The competition from football, league, maybe union will make take market share in the southern states.

Thus, there is a need for growth in the Northern States. However, without a Super League war and corrupt, inept and bankrupt football, there is no free kick and GWS and the Gold Coast are struggling. Thus, the need to bring in women’s AFL, and a newer version of the game.

In closing, this has been about only growth this century, not the relative overall strengths or otherwise of the various codes.

To answer the question posed in the headline, here they are in order: eSports, football, netball, cricket, rugby league, AFL and rugby union.

The Crowd Says:

2018-07-09T06:10:03+00:00

c

Guest


sure alternatively afl tab will generate hits

2018-07-09T04:39:41+00:00

MQ

Guest


A bit of a strange spot. Given the author is known to be a big football fan (and generally writes these article to give a pro-football slant) it probably would have sat more comfortably in the football tab.

2018-07-09T04:37:33+00:00

MQ

Guest


MH Very true, we should certainly be celebrating the growth of professional women's sport across all the codes. Ironically, the one spot where this article was placed, is probably the most male dominated of all.

2018-07-08T22:43:13+00:00

c

Guest


This article will receive more posts if it is inserted in one of the more traditional sporting tabs here instead of the other sports tab

2018-07-08T22:23:39+00:00

Matt H

Roar Guru


As opposed to the different codes, I believe the greatest growth has been in women’s sport across all codes. Matildas, netball, WBBL, AFLW, Rugby 7’s, state of origin. This has been the period where women’s sport has hit the back pages.

2018-07-08T01:16:48+00:00

MQ

Guest


Yeh, but what's the true number after you take out pet and baby memberships?

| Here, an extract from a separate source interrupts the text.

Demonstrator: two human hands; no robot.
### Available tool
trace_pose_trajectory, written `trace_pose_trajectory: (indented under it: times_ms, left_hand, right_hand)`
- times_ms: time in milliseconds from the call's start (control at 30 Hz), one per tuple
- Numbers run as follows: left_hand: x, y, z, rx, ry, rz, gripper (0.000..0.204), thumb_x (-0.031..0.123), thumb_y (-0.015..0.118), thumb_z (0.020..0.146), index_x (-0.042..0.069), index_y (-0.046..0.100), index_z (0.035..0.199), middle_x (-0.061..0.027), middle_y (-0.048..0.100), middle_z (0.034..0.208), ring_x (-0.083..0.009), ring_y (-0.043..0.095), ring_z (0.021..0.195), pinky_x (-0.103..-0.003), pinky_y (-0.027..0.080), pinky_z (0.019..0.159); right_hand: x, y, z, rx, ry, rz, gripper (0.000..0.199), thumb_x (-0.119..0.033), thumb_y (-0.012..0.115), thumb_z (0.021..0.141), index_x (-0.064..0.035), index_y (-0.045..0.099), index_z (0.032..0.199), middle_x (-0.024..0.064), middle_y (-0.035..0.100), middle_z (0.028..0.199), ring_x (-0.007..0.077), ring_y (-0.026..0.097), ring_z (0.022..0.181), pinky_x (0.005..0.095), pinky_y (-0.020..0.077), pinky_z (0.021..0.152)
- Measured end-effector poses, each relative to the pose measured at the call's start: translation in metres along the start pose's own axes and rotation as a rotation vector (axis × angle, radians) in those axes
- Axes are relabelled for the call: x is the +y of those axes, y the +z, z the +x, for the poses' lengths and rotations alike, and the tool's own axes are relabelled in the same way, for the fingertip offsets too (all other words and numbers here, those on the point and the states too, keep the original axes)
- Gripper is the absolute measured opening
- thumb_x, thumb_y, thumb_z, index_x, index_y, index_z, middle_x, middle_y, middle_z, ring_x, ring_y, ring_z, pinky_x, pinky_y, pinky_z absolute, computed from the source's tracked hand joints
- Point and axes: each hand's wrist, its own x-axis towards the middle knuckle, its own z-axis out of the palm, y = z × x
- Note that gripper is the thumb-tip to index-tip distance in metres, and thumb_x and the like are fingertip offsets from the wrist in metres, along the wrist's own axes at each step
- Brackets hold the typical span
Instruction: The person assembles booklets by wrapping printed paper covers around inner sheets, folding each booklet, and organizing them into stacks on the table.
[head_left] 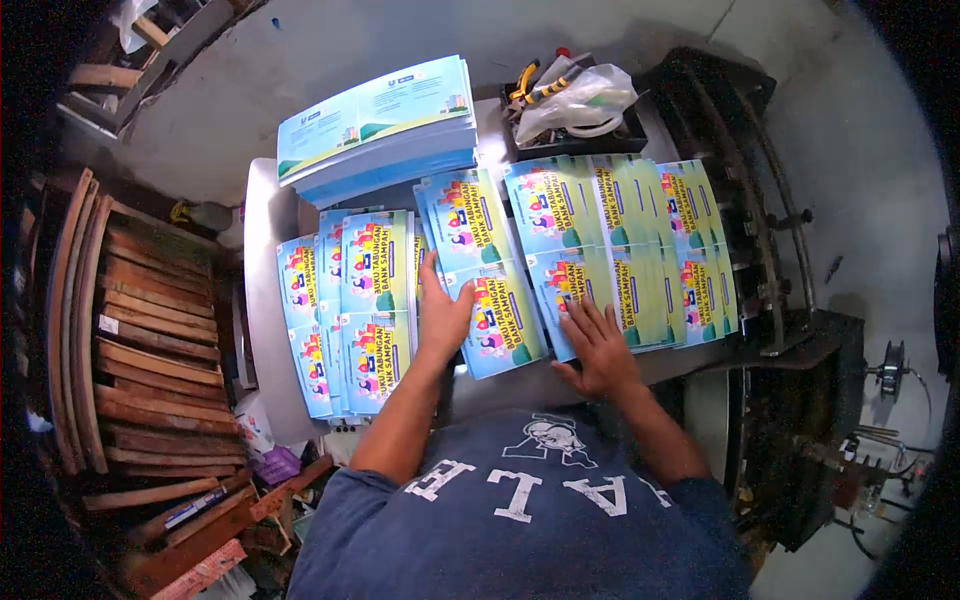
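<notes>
My left hand [444, 318] stands on edge with thumb and fingers apart, at the left side of a short pile of printed booklet covers [490, 270]. Its thumb touches the pile's edge; the fingertips reach into the gap beside another pile of covers [375, 265] on the left. Flat on the lower part of a fanned row of the same covers [625, 285], to the right, lies my right hand [598, 352] with its fingers stretched out. The covers are blue and green with cartoon figures, each sheet carrying the design twice.
A tall stack of blue printed sheets [378, 130] stands at the back of the metal table [262, 260]. Beside it is a black tray [630, 138] with pliers and a plastic bag. Wooden slats [165, 340] fill the left; a dark metal machine [745, 190] stands right.
</notes>
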Motion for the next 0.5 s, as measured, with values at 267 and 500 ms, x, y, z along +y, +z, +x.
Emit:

Probably closer to 90,000.

2018-07-07T23:38:47+00:00

Gyfox

Guest


This year the AFL is heading for a total club membership of 1 million, with Richmond passing 100,000. When the other codes match that we can talk!

2018-07-07T22:49:18+00:00

MQ

Guest


Further evidence of football's continuing strong growth is the FFA's latest annual report for 2017, showing growth in operating revenue of $3.1 million to $106.6 million. We know there will be further growth in that operating revenue for the financial year just completed with broadcast revenue set to jump from $40 million to $57 million. The other big ticket item is sponsorship revenue which stayed relatively stable across the two financial years at around $26 million. Bit by bit, football is chipping away at the major codes. This is evident in the growth rates. The FFA reported a 3% increase in revenue from 2016 to 2017, whereas the AFL was only able to report a 2% increase in revenue from 2015 to 2016. With that sort of disparity in growth rates, you can see football catching up to the AFL by the end of this century.